Yesterday we went into my boyhood crush on General Jinjur, in probably more detail than you wanted.

Today we deal with the most searing element of Baum's The Marvellous Land of Oz: the revealed real identity of Tip.

Tip, or Tippetarius (his full name is given only once, and then simply to be dismissed as too long--this is one of those things that starts obsessive exegetes speculating about hidden narratives, since it is never mentioned again) starts the book, and is its main point of view character. He is apparently orphaned, and being raised by a mean old witch named Mombi. The neighbors dislike her, and so Tip is left all alone. He does his best, eventually stealing some magic, bringing a pumpkin-headed mannikin to life, and fleeing old Mombi.

We follow him through many adventures, until, at the end, Mombi confesses a terrible thing: he is actually a girl, Ozma, the rightful heir to the throne.

Tip's response is completely natural:

"Oh, let Jinjur be the Queen!" exclaimed Tip, ready to cry. "I want to stay a boy, and travel with the Scarecrow and the Tin Woodman, and the Woggle-Bug, and Jack--yes! and my friend the Saw-Horse--and the Gump! I don't want to be a girl!

I'm with you, Tip. But, desperate for a legitimate heir, and buffaloed by the charismatic Glinda, all of his supposed friends instantly tell him to...dissolve his identity and become someone he does not remember being.

"Never mind, old chap. It don't hurt to be a girl."Comforting words, Nick, coming from someone who chopped himself up with his own ax and is now made of tin. Fine role model you turned out to be.

They all pile on, like Job's miserable comforters (Job never had a problem like this one). No one has any interest in "Tip". They've been imprisoned together, and shared dramatic escapes and adventures. None of that matters. Tip does not exist, as far as they are concerned. He is a figment. All of his needs and ambitions are merely the chrysalis for a royal butterfly. Who cares if he thinks he has a right to existence?
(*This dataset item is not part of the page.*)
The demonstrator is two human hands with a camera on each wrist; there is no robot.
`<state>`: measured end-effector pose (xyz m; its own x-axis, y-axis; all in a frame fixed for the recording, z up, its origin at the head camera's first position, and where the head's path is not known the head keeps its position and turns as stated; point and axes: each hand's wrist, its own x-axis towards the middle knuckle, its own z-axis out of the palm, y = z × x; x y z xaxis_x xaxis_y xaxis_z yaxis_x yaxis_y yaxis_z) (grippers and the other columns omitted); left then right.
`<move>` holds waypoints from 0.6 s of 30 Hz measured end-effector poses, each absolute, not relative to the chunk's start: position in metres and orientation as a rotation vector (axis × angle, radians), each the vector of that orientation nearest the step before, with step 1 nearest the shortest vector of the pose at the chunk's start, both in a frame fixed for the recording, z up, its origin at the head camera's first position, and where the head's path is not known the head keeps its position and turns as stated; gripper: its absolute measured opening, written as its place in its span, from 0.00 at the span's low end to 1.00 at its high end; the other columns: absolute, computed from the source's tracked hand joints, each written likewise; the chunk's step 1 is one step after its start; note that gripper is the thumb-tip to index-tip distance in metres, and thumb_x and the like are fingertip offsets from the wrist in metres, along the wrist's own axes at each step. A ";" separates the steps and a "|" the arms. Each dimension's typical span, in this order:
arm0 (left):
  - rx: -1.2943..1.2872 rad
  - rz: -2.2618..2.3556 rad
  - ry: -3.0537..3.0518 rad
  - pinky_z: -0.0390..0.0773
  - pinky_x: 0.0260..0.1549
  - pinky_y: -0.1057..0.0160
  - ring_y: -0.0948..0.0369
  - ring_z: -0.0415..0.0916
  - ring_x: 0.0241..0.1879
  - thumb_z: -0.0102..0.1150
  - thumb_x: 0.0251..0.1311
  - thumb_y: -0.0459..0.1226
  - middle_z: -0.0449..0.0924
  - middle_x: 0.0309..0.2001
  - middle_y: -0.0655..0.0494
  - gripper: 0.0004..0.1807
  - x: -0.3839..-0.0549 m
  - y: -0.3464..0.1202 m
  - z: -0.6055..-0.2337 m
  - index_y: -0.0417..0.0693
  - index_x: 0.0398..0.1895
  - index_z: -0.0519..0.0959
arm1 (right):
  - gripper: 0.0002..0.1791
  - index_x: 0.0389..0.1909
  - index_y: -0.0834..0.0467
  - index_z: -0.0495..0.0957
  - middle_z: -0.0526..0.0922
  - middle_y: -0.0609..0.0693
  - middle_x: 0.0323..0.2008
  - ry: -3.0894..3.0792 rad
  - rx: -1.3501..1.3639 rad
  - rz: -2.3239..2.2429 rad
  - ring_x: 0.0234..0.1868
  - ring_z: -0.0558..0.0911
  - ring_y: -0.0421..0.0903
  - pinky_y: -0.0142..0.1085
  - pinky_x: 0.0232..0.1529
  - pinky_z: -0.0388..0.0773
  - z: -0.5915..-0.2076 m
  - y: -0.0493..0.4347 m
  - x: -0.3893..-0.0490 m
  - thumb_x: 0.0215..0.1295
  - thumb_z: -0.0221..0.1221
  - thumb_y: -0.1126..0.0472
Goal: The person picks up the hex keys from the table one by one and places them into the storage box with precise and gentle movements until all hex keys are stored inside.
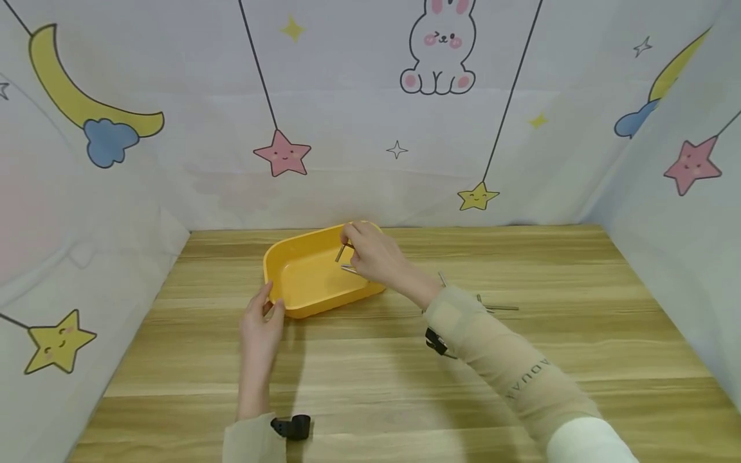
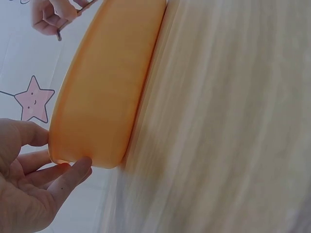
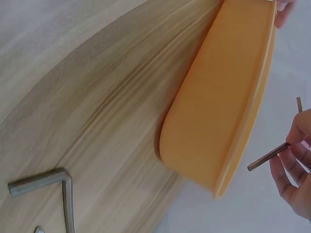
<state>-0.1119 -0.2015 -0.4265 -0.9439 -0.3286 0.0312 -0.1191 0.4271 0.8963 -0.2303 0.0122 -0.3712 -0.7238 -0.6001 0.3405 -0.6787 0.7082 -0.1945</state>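
A yellow plastic tray (image 1: 332, 303) stands at the back of the table. My left hand (image 1: 262, 326) grips its near left corner, the thumb on the outer wall in the left wrist view. Above the tray's right part, my right hand (image 1: 375, 254) pinches a metal hex key (image 3: 268, 156) between thumb and fingers; one end (image 1: 340, 253) points down toward the tray. Another metal piece (image 1: 349, 269) shows inside the tray below that hand, partly hidden by it. In the right wrist view an L-shaped hex key (image 3: 67, 194) lies on the table outside the tray.
More hex keys (image 1: 500, 307) lie on the wooden table (image 1: 370, 399) right of the tray, partly behind the right sleeve. A single metal end (image 1: 442, 278) shows just beyond the forearm. A printed cloth (image 1: 359, 116) hangs behind the table and along both sides.
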 end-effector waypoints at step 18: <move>0.409 -1.516 -2.442 0.74 0.61 0.48 0.40 0.70 0.62 0.49 0.67 0.34 0.61 0.71 0.39 0.26 -0.114 -0.200 -0.429 0.40 0.69 0.65 | 0.17 0.44 0.52 0.71 0.76 0.47 0.40 -2.880 1.017 0.559 0.36 0.73 0.43 0.29 0.26 0.67 -0.394 -0.019 -0.238 0.56 0.53 0.72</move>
<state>-0.1135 -0.2004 -0.4286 -0.9327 -0.3567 0.0531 -0.1107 0.4232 0.8992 -0.2382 -0.0193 -0.3943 -0.7850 -0.6006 0.1518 -0.6138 0.7210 -0.3216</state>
Stunned by the universal betrayal (remember, he was raised alone and has no other friends or relatives), Tip first waffles, wanting to try the girl thing temporarily. Glinda snapishly dismisses this attempt to straddle the issue, and Tip gives in.

As a result, he disappears and is replaced by

Ozma, fashion victim

Holy....! At least she could have been revealed as someone charismatic and compelling, like Jinjur, but, instead she's a female version of the Infant of Prague.  And Tip is gone, with no one to mourn his passing. It would at least be appropriate for Mombi to do so, since she is, in effect, his mother.  I feel an alternative narrative coming on...more news as it happens.

I can't express the gut grip this ending gave me as a boy. Tip is a girl? Nothing made any sense. Charming feminine rulers who, beneath their lovely veneer, were absolutely ruthless (Glinda: "We must lay siege to the city, and starve it into submission.") would do their best to crush me. And maybe my sense of myself was a complete illusion.

And if you think bookish ten-year-old boys aren't anxious about issues like that, think again. But the turnabout has, in the end, the effect of great literature: it affected me, and I still remember it.

I'd like to say that the ending causes you the reavaluate the book the precedes it, but it does nothing of the sort.  It's like one of those "twist endings" in a Hollywood suspense movie, where the main character is revealed to really be someone else, making a mockery of all previous events. It's just desperate plot doctoring by the fifth pair of screenwriters hired to do something about the miserable script, not something organic to the conception.

Somewhere, the wraith of Tippetarius still wanders, weeping for all the Jinjurs he will never get to meet. Spare a moment of thought for him.